**Task requirements:** Give back, exactly as written, the lines from the first line of the data below through the line with "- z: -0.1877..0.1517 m", and omit the pictures.

**Dataset excerpt:**
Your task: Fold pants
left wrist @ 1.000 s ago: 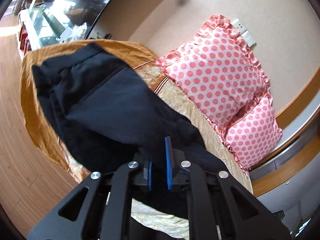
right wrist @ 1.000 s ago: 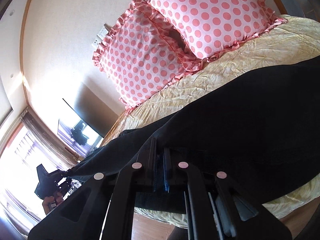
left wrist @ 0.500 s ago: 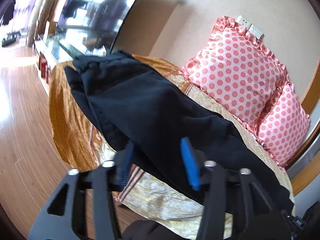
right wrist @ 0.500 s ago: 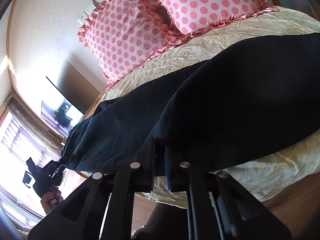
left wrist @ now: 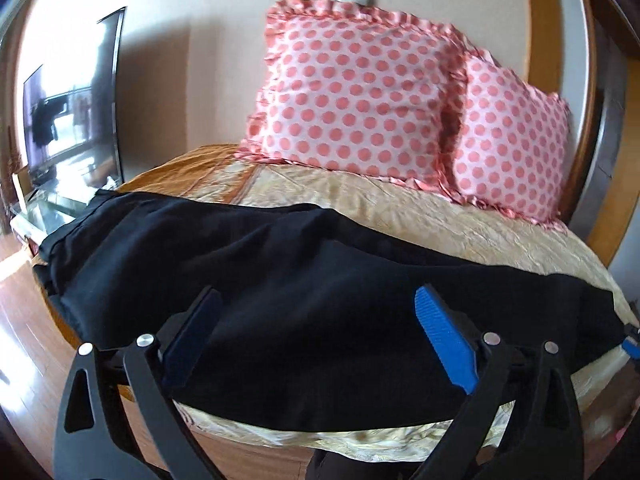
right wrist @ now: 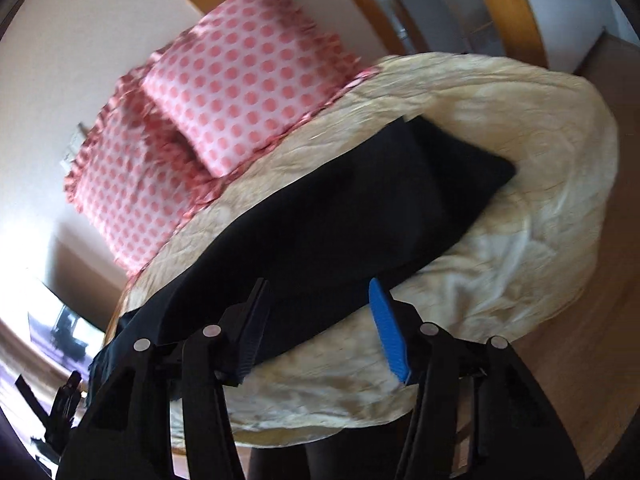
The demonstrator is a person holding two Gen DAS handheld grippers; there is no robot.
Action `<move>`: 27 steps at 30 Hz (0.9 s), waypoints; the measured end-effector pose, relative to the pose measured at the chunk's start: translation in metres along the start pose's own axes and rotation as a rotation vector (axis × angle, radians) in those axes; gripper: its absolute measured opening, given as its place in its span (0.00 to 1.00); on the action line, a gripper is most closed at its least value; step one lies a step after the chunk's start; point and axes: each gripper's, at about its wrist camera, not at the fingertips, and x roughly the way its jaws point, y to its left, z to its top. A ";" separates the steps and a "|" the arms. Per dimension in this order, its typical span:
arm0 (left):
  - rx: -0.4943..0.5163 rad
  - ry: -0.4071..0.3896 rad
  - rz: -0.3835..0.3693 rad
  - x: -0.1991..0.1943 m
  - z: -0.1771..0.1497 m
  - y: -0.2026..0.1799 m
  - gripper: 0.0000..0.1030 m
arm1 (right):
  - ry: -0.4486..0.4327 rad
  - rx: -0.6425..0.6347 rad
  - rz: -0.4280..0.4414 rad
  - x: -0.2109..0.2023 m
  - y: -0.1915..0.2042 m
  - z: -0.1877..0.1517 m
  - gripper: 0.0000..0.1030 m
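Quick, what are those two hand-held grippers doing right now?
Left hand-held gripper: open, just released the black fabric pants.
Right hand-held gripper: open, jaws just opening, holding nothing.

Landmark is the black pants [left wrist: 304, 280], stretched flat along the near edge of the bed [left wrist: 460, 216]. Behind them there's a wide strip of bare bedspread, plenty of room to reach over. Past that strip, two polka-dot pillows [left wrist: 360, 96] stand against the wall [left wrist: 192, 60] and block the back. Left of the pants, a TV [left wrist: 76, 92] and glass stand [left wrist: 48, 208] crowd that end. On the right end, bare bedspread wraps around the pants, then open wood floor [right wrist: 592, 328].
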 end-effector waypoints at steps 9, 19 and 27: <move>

**Answer to the problem:**
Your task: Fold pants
left wrist @ 1.000 s ago: 
right wrist @ 1.000 s ago: 
left wrist @ 0.500 s ago: 
right wrist @ 0.500 s ago: 
left wrist @ now: 
right wrist @ now: 
The demonstrator is a person holding two Gen DAS handheld grippers; there is no robot.
Action `<move>`: 27 steps at 30 Hz (0.9 s), waypoints; the measured end-effector pose, relative to the pose measured at the chunk's start: translation in metres along the start pose's own axes and rotation as a rotation vector (axis × angle, radians) in those axes; gripper: its absolute measured opening, given as its place in its span (0.00 to 1.00); on the action line, a gripper is most closed at its least value; step one lies a step after the chunk's start; point and axes: each gripper's, at about its wrist camera, not at the fingertips, and x roughly the way its jaws point, y to its left, z to its top. A ";" separates the steps and a "|" the arms. Per dimension in this order, its typical span:
arm0 (left):
  - rx: -0.4943..0.5163 rad
  - ry: -0.4071..0.3896 rad
  - rz: -0.3835..0.3693 rad
  - x: -0.1991..0.1943 m
  - z: -0.1771..0.1497 m
  - y: -0.2026..0.1799 m
  - gripper: 0.0000..0.1030 m
arm1 (right):
  - ry: -0.4486..0.4327 rad
  - rx: -0.6425..0.6347 rad
  - rz: -0.4280..0.4414 rad
  - x: -0.2109..0.2023 m
  - y: -0.1915..0.2042 m
  - z: -0.1877..0.1517 m

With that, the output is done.